Reserve Bank of India kept interest rates unchanged at a policy meeting on Wednesday to offer support for an economy that has lost some momentum, in a decision that was widely expected as inflation has eased significantly. The monetary policy committee (MPC) kept the repo rate unchanged at 6.50 percent as predicted by 64 of 70 analysts in a Reuters poll. The central bank also retained its 'calibrated tightening' stance as expected.
All six members of the MPC voted to keep the rates on hold.
Shashank Mendiratta, India economist, ANZ Bank, Bangalore
"We might see the central bank change its stance to 'neutral' from 'calibrated tightening' in February.
"The RBI will definitely keep rates on hold for another 2-3 quarters, with the expectation that inflation will remain below 4 percent over the next 3-4 quarters, provided oil prices remain at current levels. RBI's policy seems to be for a long pause at the moment. The issue they are focusing now is the sticky core inflation.
"Liquidity in the banking system has been almost persistently in deficit over the past few weeks. I think the RBI will step up open market operation purchases, and there needs to be some more liquidity injection by the RBI to support growth."
Dhananjay Sinha, Head of institutional research, Emkay Global Financial Services Ltd, Mumbai
"When the headline numbers are being brought down, they (RBI) are looking for a scenario where the core inflation could actually remain high. Effectively, I think they will remain on hold for next three-four months before things get clearer.

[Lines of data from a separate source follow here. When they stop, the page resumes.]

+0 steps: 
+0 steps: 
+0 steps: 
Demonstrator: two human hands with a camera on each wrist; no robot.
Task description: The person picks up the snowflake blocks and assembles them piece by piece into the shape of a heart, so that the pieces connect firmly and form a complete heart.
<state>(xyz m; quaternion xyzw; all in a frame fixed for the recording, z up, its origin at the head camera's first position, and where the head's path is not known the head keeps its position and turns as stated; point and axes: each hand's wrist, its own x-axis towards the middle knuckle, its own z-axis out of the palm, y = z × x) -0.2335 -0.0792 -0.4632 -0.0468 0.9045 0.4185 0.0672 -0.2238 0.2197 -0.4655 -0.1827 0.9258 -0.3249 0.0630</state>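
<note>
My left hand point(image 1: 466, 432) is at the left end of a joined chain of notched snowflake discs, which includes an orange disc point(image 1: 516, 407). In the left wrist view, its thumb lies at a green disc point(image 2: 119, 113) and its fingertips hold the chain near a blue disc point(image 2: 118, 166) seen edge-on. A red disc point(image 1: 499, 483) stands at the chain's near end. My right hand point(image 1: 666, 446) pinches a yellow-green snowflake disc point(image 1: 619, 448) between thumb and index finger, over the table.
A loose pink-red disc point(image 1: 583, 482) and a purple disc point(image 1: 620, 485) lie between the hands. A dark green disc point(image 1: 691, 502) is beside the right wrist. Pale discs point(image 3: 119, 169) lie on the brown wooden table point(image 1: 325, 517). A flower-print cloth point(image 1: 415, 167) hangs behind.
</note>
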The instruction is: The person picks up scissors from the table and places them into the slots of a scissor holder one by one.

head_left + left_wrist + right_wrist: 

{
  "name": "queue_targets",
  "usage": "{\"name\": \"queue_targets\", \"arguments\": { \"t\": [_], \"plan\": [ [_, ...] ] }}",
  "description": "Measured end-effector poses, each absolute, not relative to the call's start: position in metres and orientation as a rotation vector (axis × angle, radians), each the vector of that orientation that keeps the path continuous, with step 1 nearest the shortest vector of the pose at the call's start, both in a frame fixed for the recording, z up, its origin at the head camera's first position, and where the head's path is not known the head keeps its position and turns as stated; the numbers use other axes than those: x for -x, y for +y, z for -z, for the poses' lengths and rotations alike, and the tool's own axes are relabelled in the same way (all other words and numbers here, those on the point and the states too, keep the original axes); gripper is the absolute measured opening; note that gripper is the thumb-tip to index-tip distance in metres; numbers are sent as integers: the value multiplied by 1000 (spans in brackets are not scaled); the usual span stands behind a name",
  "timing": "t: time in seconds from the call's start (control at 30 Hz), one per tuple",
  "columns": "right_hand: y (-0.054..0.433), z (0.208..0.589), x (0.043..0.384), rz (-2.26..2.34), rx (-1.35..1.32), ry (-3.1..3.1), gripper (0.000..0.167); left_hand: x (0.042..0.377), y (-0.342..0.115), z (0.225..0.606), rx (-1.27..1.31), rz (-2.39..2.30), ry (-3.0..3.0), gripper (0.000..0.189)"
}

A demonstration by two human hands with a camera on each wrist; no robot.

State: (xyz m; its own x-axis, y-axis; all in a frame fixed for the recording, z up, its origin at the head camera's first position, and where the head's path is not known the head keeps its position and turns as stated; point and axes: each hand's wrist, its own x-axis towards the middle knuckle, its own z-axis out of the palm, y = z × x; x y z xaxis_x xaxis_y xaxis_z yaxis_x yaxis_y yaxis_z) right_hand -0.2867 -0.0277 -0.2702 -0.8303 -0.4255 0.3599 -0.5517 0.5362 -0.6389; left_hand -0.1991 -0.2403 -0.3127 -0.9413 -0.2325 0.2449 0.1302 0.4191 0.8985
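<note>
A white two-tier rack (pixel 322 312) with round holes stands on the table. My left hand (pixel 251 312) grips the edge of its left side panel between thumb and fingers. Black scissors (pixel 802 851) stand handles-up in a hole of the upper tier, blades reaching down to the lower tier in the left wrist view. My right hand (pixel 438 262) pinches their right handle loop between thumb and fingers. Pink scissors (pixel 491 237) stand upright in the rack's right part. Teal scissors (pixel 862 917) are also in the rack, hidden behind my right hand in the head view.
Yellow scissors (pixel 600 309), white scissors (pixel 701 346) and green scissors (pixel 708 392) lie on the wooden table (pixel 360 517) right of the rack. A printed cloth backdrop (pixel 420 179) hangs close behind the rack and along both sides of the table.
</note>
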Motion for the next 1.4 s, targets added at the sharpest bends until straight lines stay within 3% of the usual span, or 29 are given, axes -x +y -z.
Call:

"I think currency depreciation is definitely a worry, apart from volatility in crude prices. These are the factors that can actually change RBI's projection in terms of inflation."
Aurodeep Nandi, India economist, Nomura financial advisory & securities (India), Mumbai
"We believe that the RBI is likely to change stance to 'neutral' in early 2019. We perceive that India is slowly entering into a low inflation, slowing growth quadrant. We could possibly see growth slowing down from here to even clocking below 7 percent by Q4 FY 19, with headline inflation remaining capped on the back of low food inflation, and reducing core momentum."
"Our base case remains of a prolonged pause on repo rate."